Don Oreste Benzi diceva: “Da quando l’uomo esiste ha sempre organizzato la guerra. E’ ora di organizzare la pace”. Come mettere in pratica queste sue parole?
“La pace si organizza partendo dal dirottare le risorse investite per produrre e acquistare armi – parliamo di miliardi euro – in fondi che siano spesi nella sanità, per consentire a tutti di accedere all’acqua potabile e al cibo, investendo in energia pulita. La pace si costruisce facendo una scelta culturale, di fraternità, di riconoscersi figli di uno stesso padre. Devono essere compiute scelte di giustizia, di destinazione di beni per far fronte alle reali necessità delle popolazioni”.
Abbiamo visto come una scelta di questo tipo sia possibile. Possiamo prendere ad esempio la decisione della Repubblica di San Marino che ha ha promulgato la legge 2 dicembre 2021 n. 194 che prevede l’istituzione di un corpo civile di pace. Organizzare la pace è quindi possibile?
“Questa è un’ottima scelta che dimostra come chi ha la responsabilità di governare può prendere decisioni che influiscano sulla società e anche sulle coscienze dei giovani. Basta volerlo.
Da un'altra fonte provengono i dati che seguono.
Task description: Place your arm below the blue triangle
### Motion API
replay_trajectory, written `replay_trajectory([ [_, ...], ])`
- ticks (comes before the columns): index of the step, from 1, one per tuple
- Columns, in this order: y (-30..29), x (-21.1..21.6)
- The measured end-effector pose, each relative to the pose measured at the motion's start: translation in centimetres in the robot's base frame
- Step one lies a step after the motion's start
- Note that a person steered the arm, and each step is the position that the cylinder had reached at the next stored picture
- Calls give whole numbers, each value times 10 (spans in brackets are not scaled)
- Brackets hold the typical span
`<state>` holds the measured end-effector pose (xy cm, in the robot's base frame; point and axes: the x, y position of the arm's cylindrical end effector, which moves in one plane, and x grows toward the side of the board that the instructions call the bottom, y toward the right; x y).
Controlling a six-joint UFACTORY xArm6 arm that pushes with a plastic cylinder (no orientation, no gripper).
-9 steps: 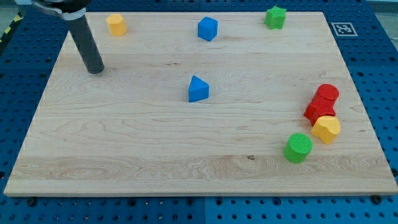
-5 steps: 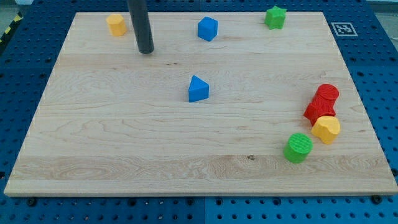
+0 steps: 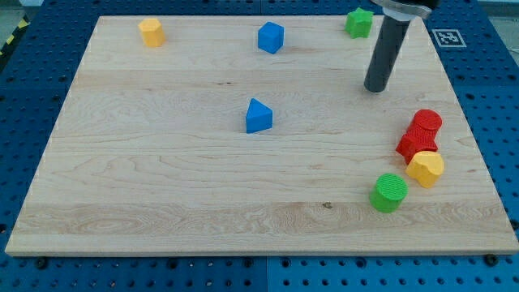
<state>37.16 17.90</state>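
The wooden counter [image 3: 162, 186] carries seven non-task blocks. At 11 o'clock: yellow block [image 3: 151, 32]. At 12 o'clock: blue cube [image 3: 271, 37]. At 1 o'clock: green star block [image 3: 359, 22]. At 4 o'clock: red cylinder [image 3: 426, 123] touching red block [image 3: 414, 143], yellow hexagonal block [image 3: 425, 168], green cylinder [image 3: 389, 192].

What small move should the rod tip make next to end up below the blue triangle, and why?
Probably slide my tip toward the view's bottom left. It sits up and right of the blue triangle, and the bare board under that block looks free of other blocks.
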Motion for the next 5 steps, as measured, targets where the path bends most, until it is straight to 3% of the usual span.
replay_trajectory([
  [1,-10,-1],
  [3,-244,-3],
  [4,-333,0],
  [5,-357,53],
])
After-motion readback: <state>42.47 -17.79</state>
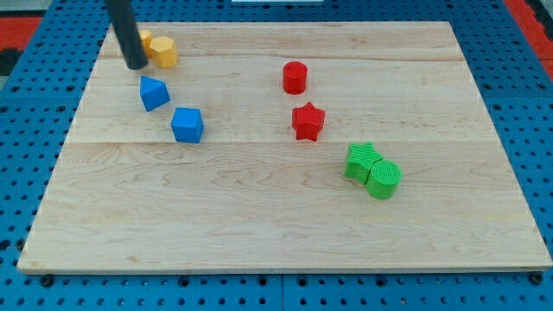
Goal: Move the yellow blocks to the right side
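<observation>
Two yellow blocks sit at the view's top left of the wooden board. One is a yellow hexagon. The other yellow block is partly hidden behind the rod, so its shape is unclear. The two touch each other. My tip rests on the board just left of and below the yellow hexagon, very close to both yellow blocks. Whether it touches them cannot be told.
A blue pentagon-like block and a blue cube lie below the tip. A red cylinder and a red star stand in the middle. A green block and a green cylinder touch at the right.
</observation>
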You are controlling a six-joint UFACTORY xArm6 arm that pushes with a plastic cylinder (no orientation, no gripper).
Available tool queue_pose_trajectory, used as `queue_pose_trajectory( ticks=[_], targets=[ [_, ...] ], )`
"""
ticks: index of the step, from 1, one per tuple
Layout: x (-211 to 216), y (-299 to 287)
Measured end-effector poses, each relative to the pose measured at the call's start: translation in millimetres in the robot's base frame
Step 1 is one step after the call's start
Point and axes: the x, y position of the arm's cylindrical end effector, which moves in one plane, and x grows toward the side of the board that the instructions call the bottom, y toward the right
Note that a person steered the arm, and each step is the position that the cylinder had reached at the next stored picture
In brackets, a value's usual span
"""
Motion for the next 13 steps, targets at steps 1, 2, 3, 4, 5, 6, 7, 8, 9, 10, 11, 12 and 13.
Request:
queue_pose_trajectory(
  ticks=[1, 2, 3, 4, 5, 6, 7, 8, 9, 10, 11, 12, 13],
  targets=[
    [-10.4, 47.0],
    [-10.5, 157.6],
    [-17.3, 193.7],
    [-27.7, 126.9],
    [-44.2, 116.0],
    [-56.3, 172.7],
    [-54.5, 214.9],
    [-70.9, 149.7],
    [-87.4, 91.4],
    [-87.4, 16.3],
    [-78.8, -36.3],
    [-33.6, -27.8],
    [-13.9, 56.8]
  ],
)
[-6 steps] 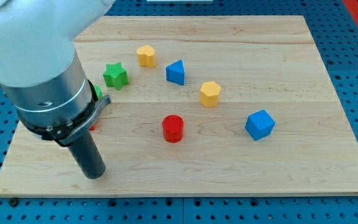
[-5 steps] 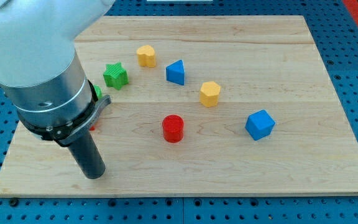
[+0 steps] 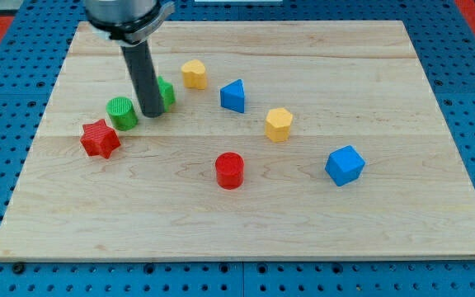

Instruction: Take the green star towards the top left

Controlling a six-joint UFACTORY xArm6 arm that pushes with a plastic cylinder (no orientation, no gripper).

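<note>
The green star [image 3: 166,91] lies in the upper left part of the wooden board [image 3: 303,223], mostly hidden behind my rod. My tip [image 3: 151,113] rests on the board just at the star's lower left side, touching or nearly touching it. A green cylinder [image 3: 122,112] stands just left of the tip.
A red star [image 3: 100,139] lies lower left of the green cylinder. A yellow block [image 3: 193,73] and a blue block [image 3: 233,96] sit right of the green star. Another yellow block [image 3: 278,124], a red cylinder [image 3: 229,170] and a blue cube [image 3: 344,165] lie further right.
The arm has moved from the board's lower left up to the green star. The green cylinder and red star, hidden before, now show. The blocks have not visibly shifted.
</note>
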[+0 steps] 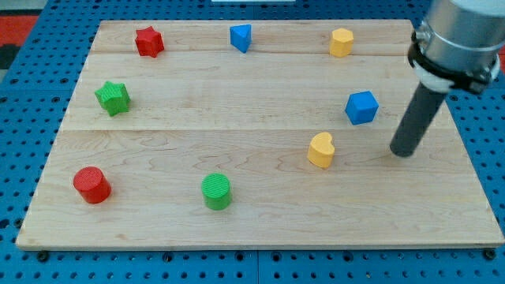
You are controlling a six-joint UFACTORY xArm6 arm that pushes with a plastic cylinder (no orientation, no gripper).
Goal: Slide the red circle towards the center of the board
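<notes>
The red circle (92,184) lies near the lower left corner of the wooden board (260,213). My tip (402,152) rests on the board at the view's right, far from the red circle. It is just right of the yellow heart (321,150) and below and right of the blue cube (361,107).
A green circle (216,192) lies right of the red circle. A green star (113,97) is at mid left and a red star (148,41) at top left. A blue triangle-like block (241,37) and a yellow block (341,42) are along the top.
</notes>
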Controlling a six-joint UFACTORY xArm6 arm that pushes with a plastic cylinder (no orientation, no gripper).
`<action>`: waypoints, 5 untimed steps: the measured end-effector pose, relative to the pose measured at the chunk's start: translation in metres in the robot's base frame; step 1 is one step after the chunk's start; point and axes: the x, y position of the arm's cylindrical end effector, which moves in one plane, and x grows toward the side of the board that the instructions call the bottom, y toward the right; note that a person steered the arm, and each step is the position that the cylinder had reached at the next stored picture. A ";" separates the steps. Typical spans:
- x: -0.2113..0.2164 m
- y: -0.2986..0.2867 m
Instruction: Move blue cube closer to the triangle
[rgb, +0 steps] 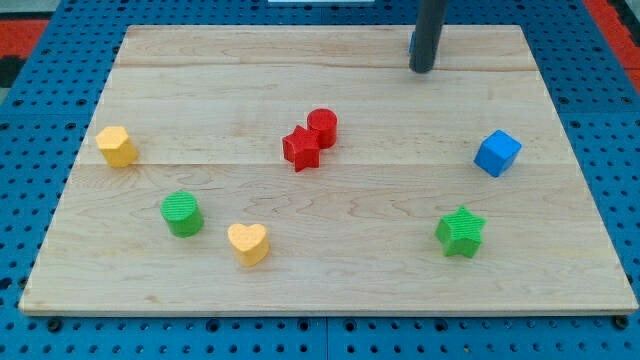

Come Comunità Papa Giovanni XXIII sperimentiamo da diversi anni l’esperienza dei corpi civili di pace, ad esempio in Colombia dove siamo attivi da oltre 20 anni. I nostri giovani sono delle forze interposte tra i due poli che si combattono per mettersi a disposizione e favorire il dialogo. I giovani recepiscono molto questo linguaggio, meritano che i loro governanti li ‘utilizzino’ come operatori di pace, non essere mandati al massacro”.
Quali obiettivi potrebbe perseguire il Ministero della Pace se fosse istituito nel nostro Paese?
“Prima di tutto dovrebbe favorire l’educazione alla pace, questo a partire dalla scuola, poi dovrebbe riconvertire le fabbriche di armi e investire in una politica che abbia come scopo la costruzione della pace e del bene comune, per realizzare quei mondi vitali nuovi oggi così necessari, soprattutto in seguito alla crisi pandemica e alla crisi energetica”.
La pace è molto più dell’assenza di guerra. Può essere la pace l’antidoto alla globalizzazione dell’indifferenza?
“La pace forma le coscienze, la responsabilità, spinge alla realizzazione di una vigilanza attiva per difendere i più deboli, ma sempre in modo nonviolento. Certamente è un antidoto alla globalizzazione dell’indifferenza”.